Fig. 2. N. Spero, Let the Priests Tremble 2, 1984 (détail)

Fig. 3. N. Spero, Let the priests tremble à l’Ikon Gallery

Fig. 4. N. Spero, Let the priests tremble à l’Ikon Gallery

Fig. 5. N. Spero, Let the priests tremble à l’Ikon Gallery

Imprimée en caractères rouges, la citation en anglais de l’essai d’Hélène Cixous se tresse aux figures de femmes nues, en mouvement, athlétiques, le torse tendu, mélangeant les traits d’une sportive afro-américaine… et ceux d’une Marianne (dévêtue) évoquant La Liberté guidant le peuple de Delacroix. Les figures féminines se propulsent dans tous les sens, lancent leur défi (figs. 1 et 2), comme si elles écrivaient et jouaient avec leur corps même les paroles du Rire de la Méduse, paroles qui sautent d’une bande à l’autre et courent le long des deux bandes déroulées horizontalement, en continu, sans cadre ni découpage : « Let the priests tremble, we’re going to show them our sexts ! » [« Qu’ils tremblent, les prêtres, on va leur montrer nos sextes ! »] ; la deuxième moitié de la phrase se dédouble ; puis la citation reprend « too bad for them if they » [« tant pis pour eux s’ils »], puis saute et se poursuit sur la seconde bande, placée au-dessous, « fall apart on discovering that women aren’t men » [« s’effondrent à découvrir que les femmes ne sont pas des hommes »], pour finir au bas de la bande (pour s’effondrer ?), au pied de la femme athlète, « or that the mother doesn’t have one » [« ou que la mère n’en a pas »]. L’œuvre-collage de Nancy Spero, avec beaucoup d’humour, met en image le fragment du Rire de la Méduse comme performance dans laquelle la chair se fait verbe et figure [27]. Elle figure ainsi les « sextes » d’Hélène Cixous, ces sexes-têtes-textes qui jouent et déjouent la vision psychanalytique de la femme comme manque et l’interprétation du mythe de la Méduse au regard mortifère comme symbole de l’horreur de la castration et de la peur de la décapitation. L’artiste donne ainsi toute sa force à l’affirmation du Rire de la Méduse : « la femme n’est pas castrée » ; « Il suffit qu’on regarde la Méduse en face pour la voir : et elle n’est pas mortelle. Elle est belle et elle rit » [28].

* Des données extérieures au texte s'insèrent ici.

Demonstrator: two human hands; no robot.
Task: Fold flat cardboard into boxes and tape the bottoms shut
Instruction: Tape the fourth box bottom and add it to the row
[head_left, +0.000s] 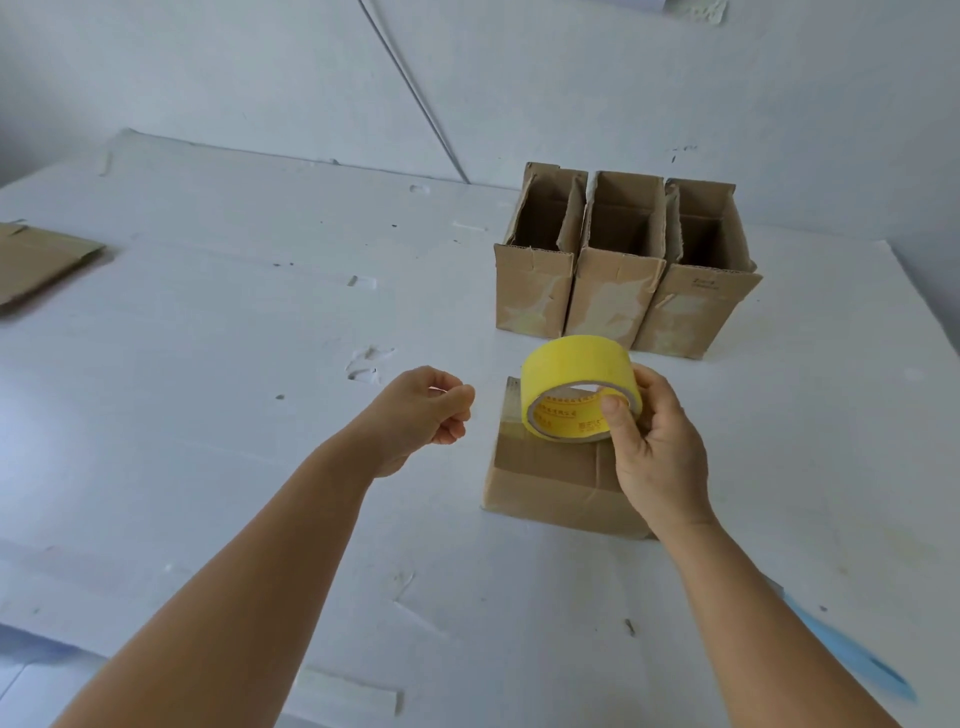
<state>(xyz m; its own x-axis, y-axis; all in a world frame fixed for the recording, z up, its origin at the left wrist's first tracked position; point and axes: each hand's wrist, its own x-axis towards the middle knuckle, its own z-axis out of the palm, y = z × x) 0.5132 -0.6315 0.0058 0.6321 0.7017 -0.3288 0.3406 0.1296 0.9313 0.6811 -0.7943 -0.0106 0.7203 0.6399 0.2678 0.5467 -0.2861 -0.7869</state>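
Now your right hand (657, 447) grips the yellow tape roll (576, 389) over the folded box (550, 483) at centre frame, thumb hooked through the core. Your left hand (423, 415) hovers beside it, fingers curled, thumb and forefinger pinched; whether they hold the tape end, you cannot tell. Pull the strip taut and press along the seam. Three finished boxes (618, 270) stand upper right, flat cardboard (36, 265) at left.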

Nancy Spero reprendra ses bandes-panneaux dans plusieurs installations, notamment pour les fresques et frises murales de l’Ikon Gallery de Birmingham, qui commande à l’artiste une installation pour son nouvel espace d’exposition, en 1998. La plasticienne s’y fait plus que jamais chorégraphe. A cette occasion, elle se fait également metteuse en scène à distance : étant trop malade pour voyager, elle ne put procéder à l’inscription des fresques en personne et dirigea de loin ses assistant(e)s. Comme les œuvres de cette époque, figures et inscriptions furent créées à même les murs mués en toiles, et non plus comme collages sur des rouleaux de papier ; l’architecture de la galerie, ancienne chapelle, devient l’espace même de la création. Les figures parcourent ainsi tout l’espace, dont aucun coin ou recoin n’est négligé… ou sacralisé, des couloirs aux toilettes, des grandes salles d’exposition, aux plafonds et aux encadrements des fenêtres. Le regard est invité à suivre les évolutions, contorsions, pirouettes et acrobaties des figures, du haut vers le bas et du bas vers le haut, de gauche à droite et de droite à gauche (fig. 3). Les fresques reprennent les figures de plusieurs panneaux et les icônes du lexique pictural de Nancy Spero, dont la parade des girls de Chorus Line 1 (créée en 1985 sous la forme de collage imprimé sur papier) ; les figures grotesques dansent en chœur, en se tenant par les bras, qu’elles croisent tout en écartant les lèvres de leur sexe grand ouvert (fig. 4) [29]. Cette parade multicolore de sexes béants file le motif de la danse collective qu’illustrent les frises dans l’une des grandes salles de la galerie où les corps féminins en mouvement (re)mettent en scène le scénario repris au Rire de la Méduse : Let the Priests Tremble (fig. 3). La disposition des corps vis-à-vis des inscriptions imprimées est assez différente des panneaux des années 1980. En effet, l’artiste et ses assistants disposent d’une grande liberté en travaillant à même les murs blancs et les poutres de la galerie, au lieu de tracer, d’imprimer et de monter lettres et figures sur le papier, médium délicat et fragile.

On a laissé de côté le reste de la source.